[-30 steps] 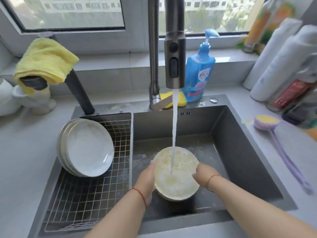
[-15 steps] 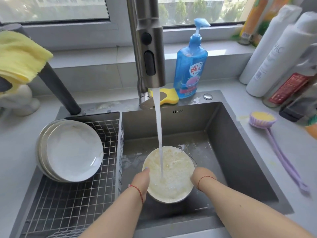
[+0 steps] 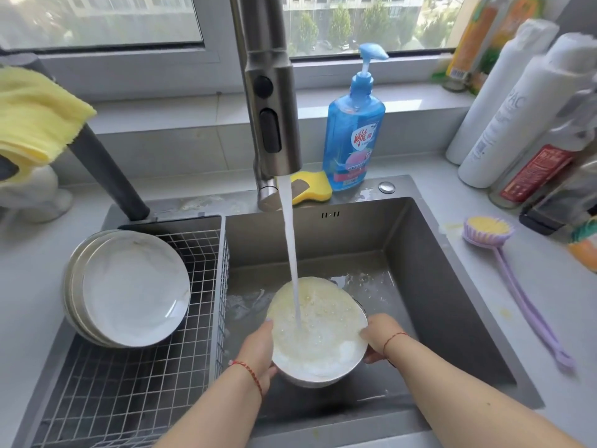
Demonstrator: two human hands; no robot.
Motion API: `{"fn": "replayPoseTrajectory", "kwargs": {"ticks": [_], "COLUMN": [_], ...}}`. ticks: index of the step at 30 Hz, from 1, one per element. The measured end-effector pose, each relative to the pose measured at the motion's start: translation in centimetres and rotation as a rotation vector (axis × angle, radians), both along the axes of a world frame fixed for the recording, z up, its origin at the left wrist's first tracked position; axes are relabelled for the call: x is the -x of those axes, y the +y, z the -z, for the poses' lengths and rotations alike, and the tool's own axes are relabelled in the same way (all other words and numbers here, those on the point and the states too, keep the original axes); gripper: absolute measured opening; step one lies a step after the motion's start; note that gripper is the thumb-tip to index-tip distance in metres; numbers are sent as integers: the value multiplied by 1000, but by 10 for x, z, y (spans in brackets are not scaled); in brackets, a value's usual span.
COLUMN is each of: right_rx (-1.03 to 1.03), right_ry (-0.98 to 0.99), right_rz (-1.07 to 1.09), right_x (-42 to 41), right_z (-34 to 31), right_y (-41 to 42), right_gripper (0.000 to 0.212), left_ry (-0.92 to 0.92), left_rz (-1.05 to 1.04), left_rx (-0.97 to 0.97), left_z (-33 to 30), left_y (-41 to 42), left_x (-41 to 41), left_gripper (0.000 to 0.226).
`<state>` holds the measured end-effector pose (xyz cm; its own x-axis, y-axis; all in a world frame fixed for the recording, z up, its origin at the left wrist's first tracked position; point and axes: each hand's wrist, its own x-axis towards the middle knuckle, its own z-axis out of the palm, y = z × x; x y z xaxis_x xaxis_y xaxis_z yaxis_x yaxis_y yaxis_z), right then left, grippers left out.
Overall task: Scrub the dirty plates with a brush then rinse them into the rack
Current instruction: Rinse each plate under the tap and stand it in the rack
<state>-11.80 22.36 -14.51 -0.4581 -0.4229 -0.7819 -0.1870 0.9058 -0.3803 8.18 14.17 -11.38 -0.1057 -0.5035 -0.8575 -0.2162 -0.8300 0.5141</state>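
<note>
I hold a white plate (image 3: 326, 350), covered in yellowish suds, over the sink basin (image 3: 426, 286). My left hand (image 3: 258, 354) grips its left rim and my right hand (image 3: 379, 334) grips its right rim. Water from the faucet (image 3: 271, 108) runs onto the middle of the plate. Several clean white plates (image 3: 129, 286) lean upright in the wire rack (image 3: 129, 392) at the left of the sink. The purple long-handled brush (image 3: 513, 276) with yellow bristles lies on the counter to the right, away from both hands.
A blue soap pump bottle (image 3: 353, 130) and a yellow sponge (image 3: 311, 189) stand behind the sink. Several bottles (image 3: 517, 118) crowd the back right counter. A yellow cloth (image 3: 35, 114) hangs over a dark handle at the left.
The view has shifted a little to the right and down. The plate stays under the stream in both hands, slightly turned, with suds washing toward its near edge.
</note>
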Motion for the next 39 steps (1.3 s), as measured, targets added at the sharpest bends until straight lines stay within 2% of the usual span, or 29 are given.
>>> {"fn": "replayPoseTrajectory", "kwargs": {"ticks": [3,5,8,12,15,18,20,22,24,27,29,30,33,35,36,39], "right_rx": [21,124,188,353,424,494,505,594,612,413,405,418,492,531,550,558], "right_ry": [18,-127,-188,-172,-85,128,448,751,890,630,458,369,31,-95,-96,43], "right_rz": [-101,142,335,276,244,113,-125,-376,-649,-912,-961,-959,-815,-785,-824,-930], "right_x": [-1,0,3,-3,-4,-8,-10,-18,-30,-57,-73,-83,-101,-106,-106,-105], "right_z": [-17,-25,-34,-48,-56,-69,-71,-73,-78,-98,-106,-110,-112,-104,-100,-90], "right_y": [2,1,11,22,23,23,26,34,40,46,48,46,29,13,4,-17], "right_gripper": [22,8,21,26,20,20,36,37,66,107,114,107,55,47,47,50], "left_ry": [54,101,184,445,604,637,635,629,629,633,638,636,586,537,514,476], "left_rz": [-47,-86,-169,-187,-153,-132,-137,-141,-151,-156,-117,-92,-48,-22,-2,44], "left_rx": [15,29,5,-107,-122,-65,-20,26,63,107,154,171,186,197,207,232], "left_z": [5,3,-4,-9,-6,-7,-10,-13,-18,-25,-29,-31,-34,-34,-35,-40], "left_y": [4,6,11,19,19,16,14,13,13,12,10,10,11,14,15,19], "left_x": [-2,-5,-7,-12,-18,-19,-20,-21,-23,-22,-22,-22,-24,-25,-25,-26], "left_gripper": [23,22,20,38,52,61,62,57,53,51,57,60,64,66,66,64]}}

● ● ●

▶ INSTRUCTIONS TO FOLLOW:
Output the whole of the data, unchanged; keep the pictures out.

▶ RESPONSE AREA:
[-30 steps] 
[-15 steps] 
[+0 steps] 
Demonstrator: two human hands; no robot.
Motion API: `{"fn": "replayPoseTrajectory", "kwargs": {"ticks": [_], "COLUMN": [_], ...}}`. ticks: index of the step at 30 Hz, from 1, one per element. The measured end-effector pose, each relative to the pose measured at the motion's start: translation in centimetres and rotation as a rotation vector (axis × angle, radians), both along the axes of a world frame fixed for the recording, z up, its origin at the left wrist's first tracked position; axes are relabelled for the call: x is the -x of those axes, y the +y, z the -z, for the poses' lengths and rotations alike, and the tool's own axes are relabelled in the same way (all other words and numbers here, those on the point and the states too, keep the original axes); gripper: absolute measured opening; step one lies a step after the motion's start; note that gripper is the thumb-tip to index-tip distance in metres; numbers are sent as integers: the value multiplied by 1000, but by 10 for x, z, y (spans in brackets are not scaled); in brackets, a value's usual span.
COLUMN is each of: right_rx (-1.03 to 1.03), right_ry (-0.98 to 0.99), right_rz (-1.07 to 1.09), right_x (-42 to 41), right_z (-34 to 31), right_y (-41 to 42), right_gripper (0.000 to 0.212), left_ry (-0.92 to 0.92), left_rz (-1.05 to 1.04), left_rx (-0.97 to 0.97), left_z (-33 to 30), left_y (-41 to 42), left_x (-41 to 41), left_gripper (0.000 to 0.226).
`<state>` holds the measured end-effector pose (xyz cm; its own x-axis, y-axis; all in a world frame fixed for the recording, z up, its origin at the left wrist's first tracked position; point and axes: each hand's wrist, its own x-axis towards the middle knuckle, its own z-axis out of the palm, y = z × x; x y z xaxis_x xaxis_y xaxis_z yaxis_x yaxis_y yaxis_z), right then left, grippers left out.
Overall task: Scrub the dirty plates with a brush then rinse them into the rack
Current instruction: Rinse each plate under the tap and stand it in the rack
<state>-11.80 22.36 -14.51 -0.4581 -0.4229 -0.7819 -0.1870 0.9058 -0.3803 8.18 14.17 -11.38 -0.1057 -0.5035 -0.8575 -0.2162 -0.8300 0.5141</state>
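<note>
I hold a white plate (image 3: 326, 350), covered in yellowish suds, over the sink basin (image 3: 426, 286). My left hand (image 3: 258, 354) grips its left rim and my right hand (image 3: 379, 334) grips its right rim. Water from the faucet (image 3: 271, 108) runs onto the middle of the plate. Several clean white plates (image 3: 129, 286) lean upright in the wire rack (image 3: 129, 392) at the left of the sink. The purple long-handled brush (image 3: 513, 276) with yellow bristles lies on the counter to the right, away from both hands.
A blue soap pump bottle (image 3: 353, 130) and a yellow sponge (image 3: 311, 189) stand behind the sink. Several bottles (image 3: 517, 118) crowd the back right counter. A yellow cloth (image 3: 35, 114) hangs over a dark handle at the left.
The view has shifted a little to the right and down. The plate stays under the stream in both hands, slightly turned, with suds washing toward its near edge.
</note>
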Motion for the next 39 steps (1.3 s), as measured, targets added at the sharpest bends until straight lines stay within 2% of the usual span, or 29 are given.
>>> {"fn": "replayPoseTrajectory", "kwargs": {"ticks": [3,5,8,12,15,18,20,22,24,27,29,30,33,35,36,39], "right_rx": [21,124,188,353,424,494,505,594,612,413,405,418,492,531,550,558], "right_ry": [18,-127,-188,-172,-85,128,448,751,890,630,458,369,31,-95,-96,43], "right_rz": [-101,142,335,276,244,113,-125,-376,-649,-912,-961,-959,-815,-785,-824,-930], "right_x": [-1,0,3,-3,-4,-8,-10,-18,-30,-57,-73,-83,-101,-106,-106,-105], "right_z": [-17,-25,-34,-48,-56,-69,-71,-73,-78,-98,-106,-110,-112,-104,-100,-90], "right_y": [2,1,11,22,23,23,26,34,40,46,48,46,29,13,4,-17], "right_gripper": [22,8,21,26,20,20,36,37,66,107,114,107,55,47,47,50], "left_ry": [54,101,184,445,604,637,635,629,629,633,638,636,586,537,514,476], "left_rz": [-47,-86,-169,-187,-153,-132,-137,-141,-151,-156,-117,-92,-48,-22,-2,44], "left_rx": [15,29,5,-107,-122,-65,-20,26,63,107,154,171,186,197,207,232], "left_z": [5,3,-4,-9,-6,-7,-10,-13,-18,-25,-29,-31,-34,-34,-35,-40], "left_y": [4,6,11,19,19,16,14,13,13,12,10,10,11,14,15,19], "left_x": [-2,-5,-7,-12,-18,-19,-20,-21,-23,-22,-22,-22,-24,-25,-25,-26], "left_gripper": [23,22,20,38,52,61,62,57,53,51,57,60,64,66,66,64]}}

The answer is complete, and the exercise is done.